**Task prompt**
Lines below containing the word "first" should be copied out.

━━━

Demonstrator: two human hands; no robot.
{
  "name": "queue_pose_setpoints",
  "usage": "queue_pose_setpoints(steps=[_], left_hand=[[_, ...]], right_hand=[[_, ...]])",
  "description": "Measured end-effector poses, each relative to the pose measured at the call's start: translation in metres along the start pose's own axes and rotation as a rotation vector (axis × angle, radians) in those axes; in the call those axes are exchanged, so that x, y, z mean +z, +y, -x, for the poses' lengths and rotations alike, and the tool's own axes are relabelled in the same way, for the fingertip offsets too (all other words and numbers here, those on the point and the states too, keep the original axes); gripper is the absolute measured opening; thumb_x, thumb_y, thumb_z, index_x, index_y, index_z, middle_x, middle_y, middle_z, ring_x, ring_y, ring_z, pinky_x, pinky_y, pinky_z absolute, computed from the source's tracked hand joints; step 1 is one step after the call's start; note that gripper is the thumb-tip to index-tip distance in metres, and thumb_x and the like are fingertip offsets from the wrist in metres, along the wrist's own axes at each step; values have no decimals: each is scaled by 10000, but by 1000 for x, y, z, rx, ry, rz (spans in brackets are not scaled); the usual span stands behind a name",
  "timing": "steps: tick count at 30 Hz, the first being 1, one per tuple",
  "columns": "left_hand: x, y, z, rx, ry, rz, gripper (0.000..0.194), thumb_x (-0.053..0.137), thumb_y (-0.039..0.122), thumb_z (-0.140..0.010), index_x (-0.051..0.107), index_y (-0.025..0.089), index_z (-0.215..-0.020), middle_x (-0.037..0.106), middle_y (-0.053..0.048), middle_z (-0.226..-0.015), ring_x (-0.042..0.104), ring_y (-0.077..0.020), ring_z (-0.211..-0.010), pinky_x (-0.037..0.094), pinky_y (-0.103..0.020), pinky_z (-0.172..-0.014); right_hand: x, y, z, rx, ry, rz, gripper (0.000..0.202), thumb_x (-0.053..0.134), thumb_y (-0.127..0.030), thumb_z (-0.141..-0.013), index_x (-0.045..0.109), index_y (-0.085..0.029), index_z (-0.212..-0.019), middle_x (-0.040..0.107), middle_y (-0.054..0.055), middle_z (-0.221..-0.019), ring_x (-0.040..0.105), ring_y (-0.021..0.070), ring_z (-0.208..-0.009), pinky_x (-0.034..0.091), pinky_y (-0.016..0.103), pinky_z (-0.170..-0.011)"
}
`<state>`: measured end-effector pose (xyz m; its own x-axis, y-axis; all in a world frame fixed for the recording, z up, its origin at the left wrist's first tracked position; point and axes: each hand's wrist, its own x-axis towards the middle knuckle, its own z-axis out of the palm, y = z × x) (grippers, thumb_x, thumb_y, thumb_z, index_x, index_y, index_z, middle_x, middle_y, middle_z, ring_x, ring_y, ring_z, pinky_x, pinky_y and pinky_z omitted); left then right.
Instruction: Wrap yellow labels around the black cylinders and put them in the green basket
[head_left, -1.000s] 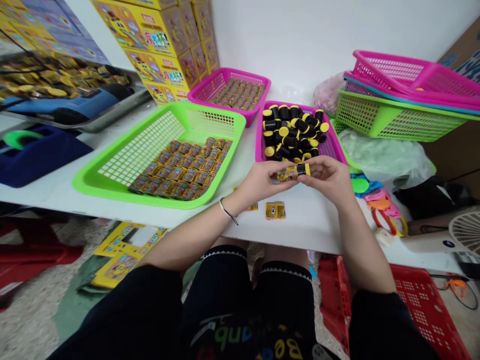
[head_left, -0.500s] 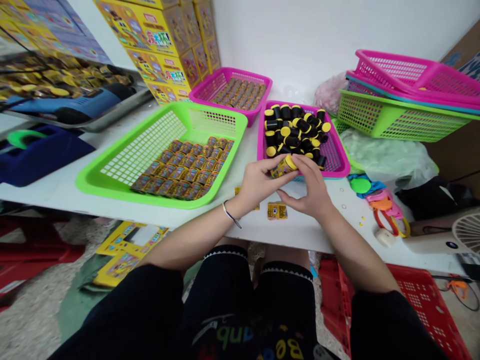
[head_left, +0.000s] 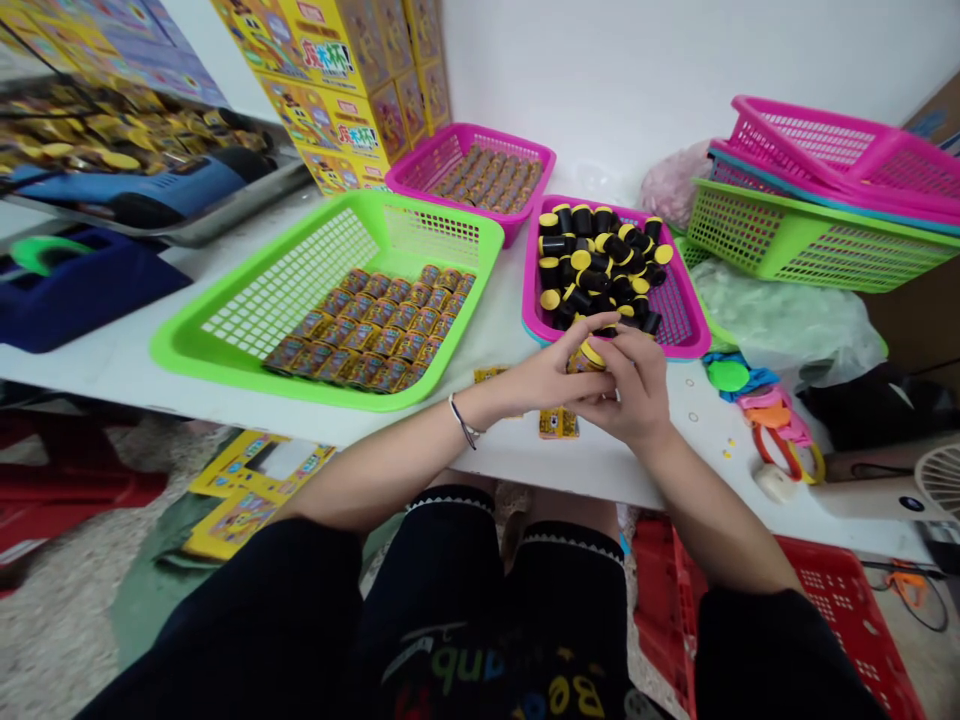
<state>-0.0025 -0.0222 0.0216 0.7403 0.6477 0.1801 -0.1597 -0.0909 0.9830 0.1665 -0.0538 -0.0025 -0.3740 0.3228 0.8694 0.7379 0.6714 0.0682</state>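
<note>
Both hands are wrapped round a small canister with a yellow lid and a printed yellow label, held tilted above the table's front part. My left hand grips it from the left, and my right hand closes on it from the right; the fingers hide much of it. Just below lies a small stack of printed labels, and another stack is partly covered by my left forearm. Behind my hands, a pink basket holds a heap of plain black canisters with yellow lids.
At left, a green basket holds rows of labelled canisters. Behind it are a second pink basket and stacked yellow boxes. On the right are stacked baskets, coloured bands and a white fan.
Both hands have shifted slightly down and to the right with the canister. The right fingers have closed in over it, covering more of its label. The whole view has shifted slightly.
</note>
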Motion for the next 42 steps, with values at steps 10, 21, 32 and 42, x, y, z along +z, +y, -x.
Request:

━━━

**Answer**
  "timing": "steps: tick count at 30 Hz, the first being 1, one per tuple",
`<state>`: measured end-effector pose (xyz m; its own x-axis, y-axis; all in a world frame fixed for the recording, z up, its origin at the left wrist's first tracked position; point and axes: each hand's wrist, its own x-axis towards the middle knuckle, its own z-axis out of the palm, y = z × x) (grippers, thumb_x, thumb_y, thumb_z, index_x, index_y, index_z, middle_x, middle_y, middle_z, ring_x, ring_y, ring_z, pinky_x, pinky_y and pinky_z omitted); left then right.

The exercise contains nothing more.